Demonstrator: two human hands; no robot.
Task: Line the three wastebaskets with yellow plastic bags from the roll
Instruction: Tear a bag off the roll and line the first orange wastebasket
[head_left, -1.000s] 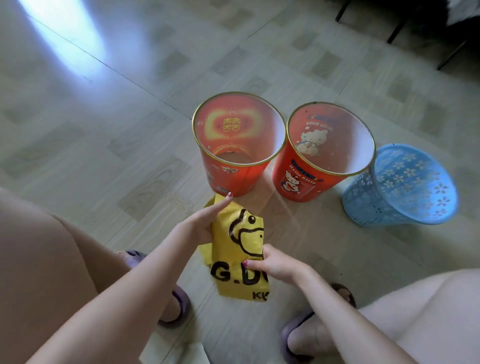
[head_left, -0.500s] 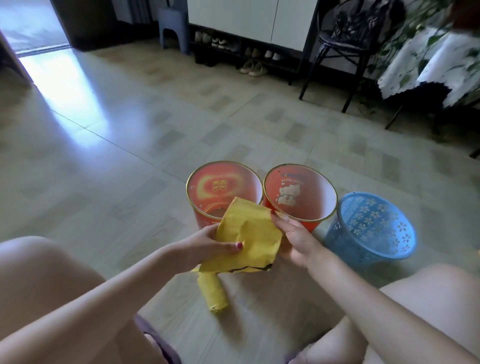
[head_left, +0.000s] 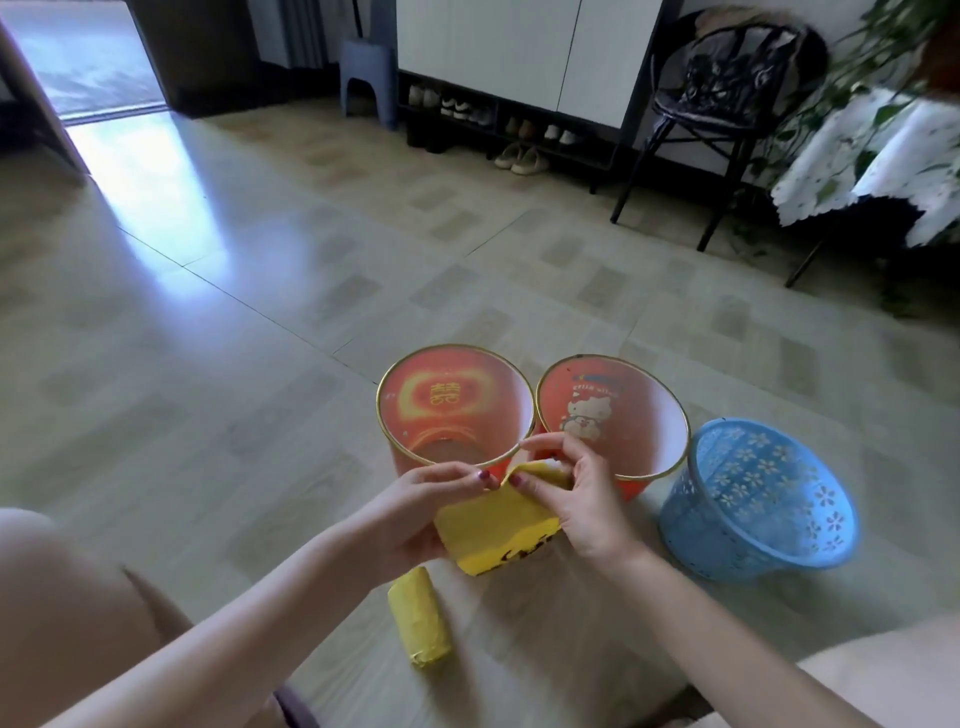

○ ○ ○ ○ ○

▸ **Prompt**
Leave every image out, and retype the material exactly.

▸ **Your response**
Demonstrator: two human hands; no robot.
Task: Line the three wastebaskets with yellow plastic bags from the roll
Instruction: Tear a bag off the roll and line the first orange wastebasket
[head_left, -1.000s] 
[head_left, -0.500s] 
[head_left, +0.000s] 

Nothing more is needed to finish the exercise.